Literature DB >> 34813516

Neuropathic pain and neurocognitive functioning in children treated for acute lymphoblastic leukemia.

Marita Partanen1, Nicole M Alberts2, Heather M Conklin3, Kevin R Krull3, Ching-Hon Pui3, Doralina A Anghelescu3, Lisa M Jacola3.   

Abstract

ABSTRACT: Children with acute lymphoblastic leukemia (ALL) often experience treatment-related neurocognitive deficits and significant pain. Pain may exacerbate these cognitive impairments. This study examined neuropathic pain and neurocognitive outcomes in survivors of childhood ALL treated with contemporary therapy on a clinical trial (NCT00137111). There were 345 survivors (45% female, M = 6.9 years at diagnosis) who completed neurocognitive assessments including measures of sustained attention, learning and memory, and parent ratings of attention during at least one of 4 time points: on-therapy (Induction and Reinduction), end of therapy, and 2 years post-therapy.
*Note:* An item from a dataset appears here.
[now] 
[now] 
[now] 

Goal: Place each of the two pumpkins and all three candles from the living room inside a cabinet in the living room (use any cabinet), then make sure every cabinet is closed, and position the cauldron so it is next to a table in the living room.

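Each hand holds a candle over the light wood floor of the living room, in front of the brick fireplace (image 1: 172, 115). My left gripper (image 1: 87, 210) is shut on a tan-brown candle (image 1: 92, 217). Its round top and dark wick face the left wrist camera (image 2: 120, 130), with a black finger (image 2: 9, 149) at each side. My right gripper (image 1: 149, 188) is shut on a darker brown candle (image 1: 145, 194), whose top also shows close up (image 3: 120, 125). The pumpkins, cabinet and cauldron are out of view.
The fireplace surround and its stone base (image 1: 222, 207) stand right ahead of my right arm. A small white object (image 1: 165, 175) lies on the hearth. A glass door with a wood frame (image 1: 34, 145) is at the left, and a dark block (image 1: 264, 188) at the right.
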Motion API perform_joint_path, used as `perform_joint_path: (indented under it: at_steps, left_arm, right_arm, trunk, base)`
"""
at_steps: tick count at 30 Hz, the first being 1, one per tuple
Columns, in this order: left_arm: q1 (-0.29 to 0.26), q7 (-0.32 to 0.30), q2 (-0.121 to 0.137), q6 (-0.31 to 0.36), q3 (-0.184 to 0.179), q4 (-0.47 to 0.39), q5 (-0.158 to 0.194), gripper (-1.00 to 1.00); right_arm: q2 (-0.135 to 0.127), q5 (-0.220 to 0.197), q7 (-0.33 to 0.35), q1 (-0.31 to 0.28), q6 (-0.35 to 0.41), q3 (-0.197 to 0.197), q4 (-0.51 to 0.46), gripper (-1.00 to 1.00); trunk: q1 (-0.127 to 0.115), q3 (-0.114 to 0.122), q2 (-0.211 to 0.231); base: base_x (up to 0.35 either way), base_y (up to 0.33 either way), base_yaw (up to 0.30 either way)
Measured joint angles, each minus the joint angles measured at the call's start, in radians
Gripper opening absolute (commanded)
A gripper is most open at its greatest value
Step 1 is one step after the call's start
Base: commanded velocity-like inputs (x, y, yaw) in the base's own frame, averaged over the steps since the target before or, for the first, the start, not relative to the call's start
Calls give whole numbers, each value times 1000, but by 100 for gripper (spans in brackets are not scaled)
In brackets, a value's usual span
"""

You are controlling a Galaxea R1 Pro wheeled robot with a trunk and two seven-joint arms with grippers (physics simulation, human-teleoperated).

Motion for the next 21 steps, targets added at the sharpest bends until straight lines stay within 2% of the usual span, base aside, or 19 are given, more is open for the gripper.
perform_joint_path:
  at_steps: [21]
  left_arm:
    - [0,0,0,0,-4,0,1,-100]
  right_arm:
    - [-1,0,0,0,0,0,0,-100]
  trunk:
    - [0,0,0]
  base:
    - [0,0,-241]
At-risk performance was defined as a score at least 1SD below the age-adjusted mean. Data on neuropathic pain (events, duration, and severity according NCI Common Toxicity Criteria) and pharmacologic pain management (opioids and gabapentin) were ascertained. Results showed that 135 survivors (39%) experienced neuropathic pain during treatment. Compared with those without pain, survivors with pain had greater memory impairments at end of therapy (California Verbal Learning Test [CVLT]-Total, 24% vs 12%, P = 0.046). Within the pain group, survivors who experienced a greater number of pain events (CVLT-Total = -0.88, P = 0.023) and those who were treated with opioids (versus gabapentin) had poorer learning and memory performance (CVLT-Total = -0.73, P = 0.011; Short Delay = -0.57, P = 0.024; Long Delay = -0.62, P = 0.012; and Learning Slope = -0.45, P = 0.042) across time points. These are considered medium-to-large effects (SD = 0.45-0.88). Neuropathic pain may be a risk factor for learning problems after therapy completion, and treatment for pain with opioids may also adversely affect neurocognitive performance. Therefore, patients who experience pain may require closer monitoring and additional intervention for neurocognitive impairment.
Copyright © 2021 International Association for the Study of Pain.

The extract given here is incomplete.